Que cette nuit fut différente de celle qui l'avait
précédée (1) ! Le
sommeil ne me
retira pas ses prestiges;
mais de quelles riantes couleurs il avait chargé sa
palette ! que
d'agréables caprices, que de délicieuses fantaisies
il jetait
à plaisir sur la toile magique des songes ! À
peine eut-il
lié mes paupières que la décoration
élégante,
mais simple, de la maisonnette, fit place aux colonnades
magnifiques d'un palais
éclairé de mille flambeaux qui brûlaient dans
des
candélabres d'or, et dont l'éclat se multipliait
mille fois dans le
cristal des miroirs, sur le relief poli des marbres orientaux, ou
à travers
la limpide épaisseur de l'albâtre, de l'agathe et de
la porcelaine.
Bientôt la lumière diminua par degrés,
jusqu'à ne verser
sur les objets indécis qu'un jour tendre et délicat,
semblable
à celui de l'aube quand les profils de l'horizon commencent
à se
découper sur son manteau rougissant. Je vis alors
Belkiss (2),
c'était elle, s'avancer modestement, enveloppée dans
ses voiles comme
une jeune mariée, et appuyer sur mon lit ses mains pudiques
et son genou de
lis, comme pour s'y introduire à mes côtés.
-- Hélas ! Belkiss, m'écriai-je en la repoussant
doucement, que
faites-vous, et qui vous amène ici ? Je suis le mari de
la Fée
aux miettes.
-- Moi, je suis la Fée aux miettes, répondit Belkiss
en se
précipitant dans mes bras.
Tout s'éteignit, et je ne me réveillai pas.

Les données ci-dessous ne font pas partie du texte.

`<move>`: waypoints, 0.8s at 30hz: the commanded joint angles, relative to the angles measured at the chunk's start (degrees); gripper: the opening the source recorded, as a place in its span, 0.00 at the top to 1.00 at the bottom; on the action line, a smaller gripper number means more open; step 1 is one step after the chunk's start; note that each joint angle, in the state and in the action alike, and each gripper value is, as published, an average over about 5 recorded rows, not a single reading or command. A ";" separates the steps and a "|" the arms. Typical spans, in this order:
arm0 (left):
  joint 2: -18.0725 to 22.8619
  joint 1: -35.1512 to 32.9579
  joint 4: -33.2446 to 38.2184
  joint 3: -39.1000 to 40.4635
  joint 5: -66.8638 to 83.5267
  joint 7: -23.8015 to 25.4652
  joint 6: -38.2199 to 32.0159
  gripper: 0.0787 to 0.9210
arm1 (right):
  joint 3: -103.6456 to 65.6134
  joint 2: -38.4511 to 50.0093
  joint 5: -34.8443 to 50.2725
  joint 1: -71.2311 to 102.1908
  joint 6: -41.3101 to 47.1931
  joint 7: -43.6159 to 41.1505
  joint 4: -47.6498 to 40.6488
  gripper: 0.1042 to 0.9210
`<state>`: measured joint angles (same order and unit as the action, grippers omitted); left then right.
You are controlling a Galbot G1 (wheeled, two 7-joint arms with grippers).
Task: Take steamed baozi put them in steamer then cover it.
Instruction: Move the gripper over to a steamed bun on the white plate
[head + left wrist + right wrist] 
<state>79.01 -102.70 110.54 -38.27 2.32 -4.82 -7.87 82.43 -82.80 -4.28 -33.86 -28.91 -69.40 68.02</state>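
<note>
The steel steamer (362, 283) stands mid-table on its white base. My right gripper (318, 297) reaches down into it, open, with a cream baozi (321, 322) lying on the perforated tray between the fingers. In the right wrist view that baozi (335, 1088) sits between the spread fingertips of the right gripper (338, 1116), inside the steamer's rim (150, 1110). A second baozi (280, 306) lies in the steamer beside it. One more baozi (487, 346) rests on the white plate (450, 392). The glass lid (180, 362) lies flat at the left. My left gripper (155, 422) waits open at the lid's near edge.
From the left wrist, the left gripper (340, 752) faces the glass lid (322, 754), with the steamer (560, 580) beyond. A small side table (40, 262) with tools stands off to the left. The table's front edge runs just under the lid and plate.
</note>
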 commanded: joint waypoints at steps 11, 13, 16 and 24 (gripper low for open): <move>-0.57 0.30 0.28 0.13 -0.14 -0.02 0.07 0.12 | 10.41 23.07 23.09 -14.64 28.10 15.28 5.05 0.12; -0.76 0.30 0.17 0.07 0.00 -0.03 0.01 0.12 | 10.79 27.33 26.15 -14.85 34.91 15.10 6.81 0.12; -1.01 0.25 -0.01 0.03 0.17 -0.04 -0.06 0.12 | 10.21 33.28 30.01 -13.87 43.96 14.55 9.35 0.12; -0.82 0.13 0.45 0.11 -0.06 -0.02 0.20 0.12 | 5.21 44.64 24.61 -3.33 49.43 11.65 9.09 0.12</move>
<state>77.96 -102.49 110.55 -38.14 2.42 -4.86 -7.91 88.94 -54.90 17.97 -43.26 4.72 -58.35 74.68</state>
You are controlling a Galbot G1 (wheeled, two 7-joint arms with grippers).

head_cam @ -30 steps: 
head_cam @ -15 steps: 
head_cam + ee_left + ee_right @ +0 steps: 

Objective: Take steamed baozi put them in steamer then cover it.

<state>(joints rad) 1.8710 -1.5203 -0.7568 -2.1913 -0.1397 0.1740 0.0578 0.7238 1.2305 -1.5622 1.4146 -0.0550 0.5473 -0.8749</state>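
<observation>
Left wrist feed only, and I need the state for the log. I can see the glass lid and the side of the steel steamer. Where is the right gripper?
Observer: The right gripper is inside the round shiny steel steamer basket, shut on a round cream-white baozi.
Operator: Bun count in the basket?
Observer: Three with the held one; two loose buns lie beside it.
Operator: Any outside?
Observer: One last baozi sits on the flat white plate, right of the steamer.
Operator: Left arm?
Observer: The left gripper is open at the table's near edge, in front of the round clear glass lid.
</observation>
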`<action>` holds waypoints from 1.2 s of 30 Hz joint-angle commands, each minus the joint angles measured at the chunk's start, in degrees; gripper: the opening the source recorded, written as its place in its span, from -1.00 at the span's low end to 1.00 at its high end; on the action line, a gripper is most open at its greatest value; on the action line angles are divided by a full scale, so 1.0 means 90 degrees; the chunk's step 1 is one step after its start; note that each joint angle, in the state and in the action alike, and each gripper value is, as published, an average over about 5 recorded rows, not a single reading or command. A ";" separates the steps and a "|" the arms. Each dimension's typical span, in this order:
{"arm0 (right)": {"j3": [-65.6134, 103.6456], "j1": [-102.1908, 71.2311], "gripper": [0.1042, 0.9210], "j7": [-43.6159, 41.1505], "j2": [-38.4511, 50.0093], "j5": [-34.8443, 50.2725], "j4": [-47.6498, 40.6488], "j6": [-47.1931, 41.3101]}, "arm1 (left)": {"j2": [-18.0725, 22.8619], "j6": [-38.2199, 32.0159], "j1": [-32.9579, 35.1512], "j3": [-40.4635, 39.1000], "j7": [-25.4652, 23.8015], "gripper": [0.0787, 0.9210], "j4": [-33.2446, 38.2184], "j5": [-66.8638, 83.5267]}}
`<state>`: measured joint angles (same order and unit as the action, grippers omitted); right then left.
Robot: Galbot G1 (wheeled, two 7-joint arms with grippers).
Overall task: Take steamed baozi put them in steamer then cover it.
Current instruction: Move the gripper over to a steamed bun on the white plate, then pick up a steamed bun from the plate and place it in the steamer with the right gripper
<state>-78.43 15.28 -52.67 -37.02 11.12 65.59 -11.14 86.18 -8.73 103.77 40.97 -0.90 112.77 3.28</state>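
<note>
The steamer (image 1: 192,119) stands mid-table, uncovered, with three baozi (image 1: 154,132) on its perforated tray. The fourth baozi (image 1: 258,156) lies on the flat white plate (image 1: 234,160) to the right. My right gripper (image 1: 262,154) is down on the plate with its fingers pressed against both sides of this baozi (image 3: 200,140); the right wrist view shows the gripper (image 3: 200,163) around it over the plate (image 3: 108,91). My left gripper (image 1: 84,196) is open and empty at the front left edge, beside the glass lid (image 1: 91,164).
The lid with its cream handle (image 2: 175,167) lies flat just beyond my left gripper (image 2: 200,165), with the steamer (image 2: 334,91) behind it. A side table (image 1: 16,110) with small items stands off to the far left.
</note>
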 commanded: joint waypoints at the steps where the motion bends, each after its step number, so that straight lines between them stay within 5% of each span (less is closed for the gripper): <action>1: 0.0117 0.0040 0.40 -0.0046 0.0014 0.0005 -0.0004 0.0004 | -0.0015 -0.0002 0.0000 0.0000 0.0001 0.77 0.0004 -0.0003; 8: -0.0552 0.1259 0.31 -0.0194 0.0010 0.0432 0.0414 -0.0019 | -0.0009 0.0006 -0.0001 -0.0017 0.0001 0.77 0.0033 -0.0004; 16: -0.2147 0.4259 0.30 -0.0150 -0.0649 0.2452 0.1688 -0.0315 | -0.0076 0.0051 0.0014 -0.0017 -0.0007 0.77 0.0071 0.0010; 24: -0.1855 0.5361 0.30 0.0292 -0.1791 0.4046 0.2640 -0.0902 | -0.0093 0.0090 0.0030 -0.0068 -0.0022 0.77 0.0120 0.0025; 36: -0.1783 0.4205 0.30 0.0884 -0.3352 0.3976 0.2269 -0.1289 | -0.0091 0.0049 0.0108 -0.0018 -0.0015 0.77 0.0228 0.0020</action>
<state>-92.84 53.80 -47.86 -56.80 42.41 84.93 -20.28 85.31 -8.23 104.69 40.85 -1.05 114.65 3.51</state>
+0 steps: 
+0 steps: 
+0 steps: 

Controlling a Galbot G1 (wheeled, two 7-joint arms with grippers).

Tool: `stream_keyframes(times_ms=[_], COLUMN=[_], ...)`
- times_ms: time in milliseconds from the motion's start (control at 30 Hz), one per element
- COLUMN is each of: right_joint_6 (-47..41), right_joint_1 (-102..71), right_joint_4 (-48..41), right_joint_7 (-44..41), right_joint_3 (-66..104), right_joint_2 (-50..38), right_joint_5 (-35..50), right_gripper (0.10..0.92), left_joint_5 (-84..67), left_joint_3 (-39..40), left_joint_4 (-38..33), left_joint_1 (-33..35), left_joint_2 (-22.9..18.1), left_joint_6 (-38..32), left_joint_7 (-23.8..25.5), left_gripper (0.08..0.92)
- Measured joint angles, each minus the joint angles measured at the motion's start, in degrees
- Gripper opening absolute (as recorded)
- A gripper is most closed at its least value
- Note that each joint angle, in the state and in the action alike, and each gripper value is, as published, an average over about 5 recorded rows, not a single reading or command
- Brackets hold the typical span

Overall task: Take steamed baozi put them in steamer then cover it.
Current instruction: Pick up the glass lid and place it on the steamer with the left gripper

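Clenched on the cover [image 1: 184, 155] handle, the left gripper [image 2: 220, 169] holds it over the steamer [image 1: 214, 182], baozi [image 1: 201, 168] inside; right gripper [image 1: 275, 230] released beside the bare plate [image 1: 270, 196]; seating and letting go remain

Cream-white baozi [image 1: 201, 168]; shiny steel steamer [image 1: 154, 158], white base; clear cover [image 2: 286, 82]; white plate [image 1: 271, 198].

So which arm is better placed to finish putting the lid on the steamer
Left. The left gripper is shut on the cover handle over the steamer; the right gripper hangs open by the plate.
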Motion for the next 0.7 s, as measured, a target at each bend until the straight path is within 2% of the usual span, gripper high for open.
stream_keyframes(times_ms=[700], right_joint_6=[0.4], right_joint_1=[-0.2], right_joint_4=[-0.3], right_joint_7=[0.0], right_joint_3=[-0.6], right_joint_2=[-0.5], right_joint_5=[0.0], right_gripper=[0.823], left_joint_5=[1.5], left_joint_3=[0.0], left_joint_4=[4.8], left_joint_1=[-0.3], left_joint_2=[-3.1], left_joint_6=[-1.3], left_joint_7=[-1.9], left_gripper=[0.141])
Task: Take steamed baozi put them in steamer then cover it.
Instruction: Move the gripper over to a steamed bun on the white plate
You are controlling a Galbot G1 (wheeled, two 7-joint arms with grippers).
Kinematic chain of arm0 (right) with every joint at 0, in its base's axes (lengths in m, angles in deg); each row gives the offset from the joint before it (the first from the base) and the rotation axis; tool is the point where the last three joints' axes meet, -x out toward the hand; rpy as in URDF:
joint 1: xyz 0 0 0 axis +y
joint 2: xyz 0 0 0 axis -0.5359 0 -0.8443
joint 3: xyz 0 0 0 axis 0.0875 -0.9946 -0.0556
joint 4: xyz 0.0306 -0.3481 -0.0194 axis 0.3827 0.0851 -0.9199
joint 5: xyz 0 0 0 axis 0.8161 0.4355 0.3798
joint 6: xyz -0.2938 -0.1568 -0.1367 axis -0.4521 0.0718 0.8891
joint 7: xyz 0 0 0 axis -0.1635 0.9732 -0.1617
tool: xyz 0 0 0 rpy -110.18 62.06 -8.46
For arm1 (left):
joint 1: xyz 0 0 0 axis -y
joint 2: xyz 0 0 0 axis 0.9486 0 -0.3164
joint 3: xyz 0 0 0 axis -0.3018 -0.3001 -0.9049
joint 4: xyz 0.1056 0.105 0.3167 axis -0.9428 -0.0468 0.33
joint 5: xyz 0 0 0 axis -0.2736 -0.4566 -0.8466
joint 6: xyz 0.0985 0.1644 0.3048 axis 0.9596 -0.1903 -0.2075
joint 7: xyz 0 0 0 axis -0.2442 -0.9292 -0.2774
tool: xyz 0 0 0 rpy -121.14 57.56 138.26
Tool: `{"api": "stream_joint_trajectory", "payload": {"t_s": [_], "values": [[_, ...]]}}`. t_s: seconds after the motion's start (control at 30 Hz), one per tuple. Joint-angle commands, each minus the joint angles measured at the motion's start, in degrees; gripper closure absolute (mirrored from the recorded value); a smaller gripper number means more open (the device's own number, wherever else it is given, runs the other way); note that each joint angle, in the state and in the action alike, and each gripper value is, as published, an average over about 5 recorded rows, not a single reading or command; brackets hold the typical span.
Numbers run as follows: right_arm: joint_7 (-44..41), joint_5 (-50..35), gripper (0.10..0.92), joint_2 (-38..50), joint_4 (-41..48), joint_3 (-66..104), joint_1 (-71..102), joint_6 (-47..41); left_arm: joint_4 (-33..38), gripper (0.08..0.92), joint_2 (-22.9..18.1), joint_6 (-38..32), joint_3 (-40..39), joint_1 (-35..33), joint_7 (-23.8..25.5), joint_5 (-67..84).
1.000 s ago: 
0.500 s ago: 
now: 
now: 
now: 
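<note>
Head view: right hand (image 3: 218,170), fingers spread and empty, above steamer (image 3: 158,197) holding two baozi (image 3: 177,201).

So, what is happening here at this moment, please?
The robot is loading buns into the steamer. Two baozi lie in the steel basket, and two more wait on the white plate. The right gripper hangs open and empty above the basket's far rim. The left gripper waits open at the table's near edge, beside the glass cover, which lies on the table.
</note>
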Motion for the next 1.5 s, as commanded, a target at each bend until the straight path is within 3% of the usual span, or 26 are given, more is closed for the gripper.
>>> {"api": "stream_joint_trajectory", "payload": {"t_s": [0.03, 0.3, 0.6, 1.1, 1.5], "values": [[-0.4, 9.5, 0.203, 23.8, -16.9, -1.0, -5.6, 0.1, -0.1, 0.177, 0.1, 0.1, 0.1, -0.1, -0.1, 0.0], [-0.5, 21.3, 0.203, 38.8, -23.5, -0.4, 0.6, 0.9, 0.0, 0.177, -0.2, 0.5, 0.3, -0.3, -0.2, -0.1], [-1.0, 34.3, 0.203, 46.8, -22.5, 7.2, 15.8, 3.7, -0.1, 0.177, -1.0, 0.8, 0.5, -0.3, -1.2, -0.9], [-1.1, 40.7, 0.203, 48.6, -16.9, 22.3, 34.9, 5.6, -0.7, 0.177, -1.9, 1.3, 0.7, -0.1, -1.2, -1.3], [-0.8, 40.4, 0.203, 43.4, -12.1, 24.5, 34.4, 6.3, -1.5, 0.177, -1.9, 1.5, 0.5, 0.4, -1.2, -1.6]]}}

-- La Fée aux miettes ! repris-je en tressaillant d'un
étrange
frisson, car tout mon sang s'était réfugié
à mon coeur.
Belkiss est incapable de me tromper, et cependant je sens que vous
êtes
presque aussi grande que moi (3) !
-- Oh ! que cela ne t'étonne pas, dit-elle, c'est que
je me
déploie (4).
-- Cette chevelure aux longs anneaux qui flotte sur vos
épaules, Belkiss,
la Fée aux miettes ne l'a point !
-- Oh ! que cela ne t'étonne pas, dit-elle, c'est que
je ne la montre
qu'à mon mari.
-- Ces deux grandes dents de la Fée aux miettes, Belkiss, je
ne les retrouve
pas entre vos lèvres fraîches et parfumées.
-- Oh ! que cela ne t'étonne pas, dit-elle, c'est que
c'est une parure
de luxe qui ne convient qu'à la vieillesse.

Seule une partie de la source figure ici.